Over the weekend, Sally got ahold of the remote and changed the channel to a Suze Orman telethon on PBS. And like the normal humans that we are, Johnny and I watched it for 20 minutes. And as it inevitably happens anytime a personal finance expert is speaking to the masses, someone asked, “Suze, I have credit card debt and school loans. Should I be saving while I pay down my debt?” So how did Suze respond? Well, let’s take a look at how she and Dave Ramsey feel about saving while paying off debt:
Suze doesn’t have a hard and fast rule about saving while paying off debt. If possible, though, she usually advises both. If a person can pay off debt quickly while also investing in retirement and saving for a rainy day, that’s the ideal. Suze recommends paying off the highest interest debt first. Sometimes she even recommends selling your home so you can put money towards savings while paying down your loans. When it comes to saving for the future, Suze doesn’t mess around!
On the other hand, Dave has very specific guidelines for saving while paying off debt. Before getting started with the debt-payoff process, he recommends having a $1000 emergency fund in place. And that’s it.
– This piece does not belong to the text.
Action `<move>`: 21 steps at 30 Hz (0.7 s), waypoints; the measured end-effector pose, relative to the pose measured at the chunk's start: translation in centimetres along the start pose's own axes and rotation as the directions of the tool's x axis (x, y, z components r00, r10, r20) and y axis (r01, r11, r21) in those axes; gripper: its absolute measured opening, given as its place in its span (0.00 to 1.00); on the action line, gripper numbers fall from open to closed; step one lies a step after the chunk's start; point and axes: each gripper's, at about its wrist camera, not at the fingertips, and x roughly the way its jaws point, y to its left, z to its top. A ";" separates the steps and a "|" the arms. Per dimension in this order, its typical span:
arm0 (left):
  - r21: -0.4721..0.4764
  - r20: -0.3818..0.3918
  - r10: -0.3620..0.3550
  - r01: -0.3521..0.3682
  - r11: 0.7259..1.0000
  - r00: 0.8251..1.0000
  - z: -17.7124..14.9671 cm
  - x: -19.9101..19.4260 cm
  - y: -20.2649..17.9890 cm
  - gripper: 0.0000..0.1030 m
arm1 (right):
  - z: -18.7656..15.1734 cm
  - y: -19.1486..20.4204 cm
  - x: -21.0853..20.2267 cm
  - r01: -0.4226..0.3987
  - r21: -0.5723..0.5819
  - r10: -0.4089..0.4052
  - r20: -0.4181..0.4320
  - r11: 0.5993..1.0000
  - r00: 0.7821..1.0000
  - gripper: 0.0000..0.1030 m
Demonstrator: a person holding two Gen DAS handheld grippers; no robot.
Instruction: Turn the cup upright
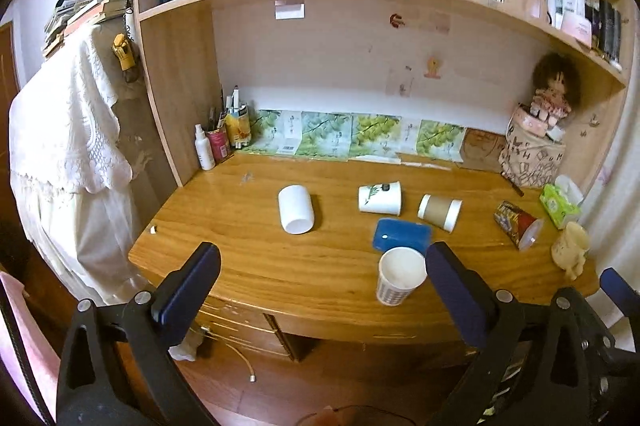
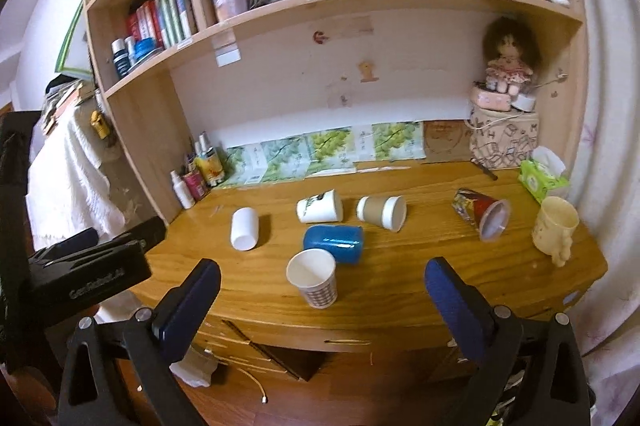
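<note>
Several cups lie on their sides on the wooden desk (image 1: 256, 266): a plain white cup (image 1: 295, 209) (image 2: 244, 228), a white cup with a plant print (image 1: 380, 197) (image 2: 320, 206), a brown paper cup (image 1: 439, 211) (image 2: 381, 211), a blue cup (image 1: 402, 235) (image 2: 333, 243) and a red patterned cup (image 1: 517, 224) (image 2: 481, 213). A checked paper cup (image 1: 399, 275) (image 2: 313, 277) stands upright near the front edge. My left gripper (image 1: 322, 290) and my right gripper (image 2: 322, 296) are both open and empty, held off the desk's front edge.
A cream mug (image 1: 571, 249) (image 2: 555, 228) stands upright at the desk's right end by a green tissue pack (image 1: 559, 204) (image 2: 542, 178). Bottles and pen pots (image 1: 218, 138) stand at the back left. A patterned bag with a doll (image 2: 505, 130) stands back right. Bookshelves hang above.
</note>
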 end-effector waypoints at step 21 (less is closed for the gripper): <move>0.071 0.206 0.010 -0.025 0.997 0.978 0.0 -3.1 -3.2 1.00 | 0.9 -1.2 -1.6 0.031 -0.022 -0.028 0.136 0.999 0.990 0.99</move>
Until you’ve got all of your debts paid off (aside from your mortgage), Dave recommends putting every extra cent toward paying off those loans. You may be tempted to invest in retirement or ramp up your emergency fund, but Dave is wagging his finger and saying, “Don’t even think about it!”
What We Did
When Johnny and I started paying down our debt, we first made sure to have an emergency fund in place. We didn’t feel completely comfortable with only having $1000, so we aimed for about $3000 instead. Once we’d calculated our debt-payoff timeline, we compiled a budget that would allow us to save $500 a month — if all went according to plan. But we made paying off our debt the first priority. Even if we didn’t save hardly anything some months, we made sure to always put a dent in our loans. We also made the decision to contribute up to the employer-match amount for Johnny’s 401k.
So why did we choose to save? Well, at the time that we were paying off our debt, we expected that a job relocation was in our near future, which would require more than just $1000. We also didn’t feel like $1,000 was enough of an emergency fund to cover a real emergency, such as the root canal Johnny would need just a year later.
Even though we put money in savings and invested in retirement while we paid off of our loans, we think each person’s situation has a different answer. Johnny and I only had low-interest student loans to pay off, so putting some of our money toward savings didn’t cost us much in debt interest. If we’d had high-interest credit cards to pay off, we probably would have put every extra cent toward paying off debt until the balance on those credit cards was zilch.
So if you’re paying off debt and trying to decide whether to start saving, our answer is that it’s up to you! But hopefully these perspectives will help make the decision a little easier. If you’ve been there and paid (0r are paying) down that debt, how did you approach the debt vs. saving dilemma?